Выражение его лица изменилось так, как бывает, когда после долгого мрака вдруг засияет яркий луч солнца. Лицо стало спокойным и умиротворенным. Глаза закрылись, и слезы просачивались сквозь трепещущие ресницы. Шейла вытирала их большим пальцем, затем нагнулась и нежно поцеловала его в лоб.
Выжатая как лимон, совершенно обессилевшая, но чувствующая себя счастливее, чем когда-либо за все эти шесть лет, она покинула больницу.
Глава 25
Первое, что Шейла сделала, вернувшись в Бель-Тэр, — приняла душ и вновь почувствовала себя человеком.

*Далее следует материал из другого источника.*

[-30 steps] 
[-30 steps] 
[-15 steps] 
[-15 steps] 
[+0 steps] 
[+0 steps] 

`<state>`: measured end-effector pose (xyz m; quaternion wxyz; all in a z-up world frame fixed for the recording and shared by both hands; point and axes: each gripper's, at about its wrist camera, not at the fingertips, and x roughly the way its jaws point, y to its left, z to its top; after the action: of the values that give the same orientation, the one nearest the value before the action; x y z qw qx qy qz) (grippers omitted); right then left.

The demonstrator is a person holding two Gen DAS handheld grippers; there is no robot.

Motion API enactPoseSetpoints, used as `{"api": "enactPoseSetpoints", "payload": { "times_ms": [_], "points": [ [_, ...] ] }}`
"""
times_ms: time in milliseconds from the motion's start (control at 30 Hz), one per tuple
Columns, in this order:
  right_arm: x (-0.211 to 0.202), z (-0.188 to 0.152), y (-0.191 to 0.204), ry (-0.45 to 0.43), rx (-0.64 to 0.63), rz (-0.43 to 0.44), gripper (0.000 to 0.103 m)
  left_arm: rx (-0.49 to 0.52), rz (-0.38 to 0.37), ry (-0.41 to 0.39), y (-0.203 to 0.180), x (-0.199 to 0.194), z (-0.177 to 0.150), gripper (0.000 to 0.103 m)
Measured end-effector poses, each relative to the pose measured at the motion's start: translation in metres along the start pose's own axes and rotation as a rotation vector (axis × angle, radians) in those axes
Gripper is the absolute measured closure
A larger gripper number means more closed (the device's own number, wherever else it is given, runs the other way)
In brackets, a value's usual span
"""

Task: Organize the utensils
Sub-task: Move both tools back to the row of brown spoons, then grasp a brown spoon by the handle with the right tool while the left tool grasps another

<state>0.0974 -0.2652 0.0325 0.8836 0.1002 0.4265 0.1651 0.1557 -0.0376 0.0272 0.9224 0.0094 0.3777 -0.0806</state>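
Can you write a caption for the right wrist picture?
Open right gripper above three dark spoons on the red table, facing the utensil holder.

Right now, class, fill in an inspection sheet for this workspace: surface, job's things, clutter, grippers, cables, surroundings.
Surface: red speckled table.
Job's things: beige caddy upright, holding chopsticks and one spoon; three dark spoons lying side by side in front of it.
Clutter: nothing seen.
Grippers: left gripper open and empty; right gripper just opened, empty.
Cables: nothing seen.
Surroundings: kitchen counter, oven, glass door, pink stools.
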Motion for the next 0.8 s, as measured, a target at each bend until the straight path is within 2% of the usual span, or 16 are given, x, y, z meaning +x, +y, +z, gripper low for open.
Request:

Затем она отправилась прямо в постель и проспала шестнадцать часов кряду. Проснувшись на следующее утро и почувствовав волчий аппетит, она, накинув первые попавшиеся юбку и кофту, отправилась на кухню. И когда омлет из трех яиц, ветчины и сыра был почти готов, в кухне появилась миссис Грейвс.
— Доброе утро, — радостно поздоровалась Шейла, ловко соскребая со сковороды на тарелку свой импровизированный завтрак. Обнаружив вторжение в свои владения, домоправительница не произнесла ни слова. Повернувшись на каблуках, она вышла. Удивленная, Шейла села за стол и быстро уничтожила все, что было на тарелке, запив свежевыжатым апельсиновым соком и двумя чашками кофе.
И только после этого она заметила, что идет дождь. Небо было темным от низких туч. В такой день лучше всего поваляться в постели. Что, видимо, и делают Трисия и Кен.
Не повидавшись с ними, она снова уехала в больницу. В дверях палаты остановилась как вкопанная, увидев невероятную картину. Опираясь на хрупкое плечо медсестры, как на костыль, отец стоял возле кровати! Увидев дочь, заулыбался ей:
— Боль адская, но ощущения — не передать! Уронив сумочку, Шейла бросилась к нему и впервые со дня помолвки Трисии и Кена обняла его.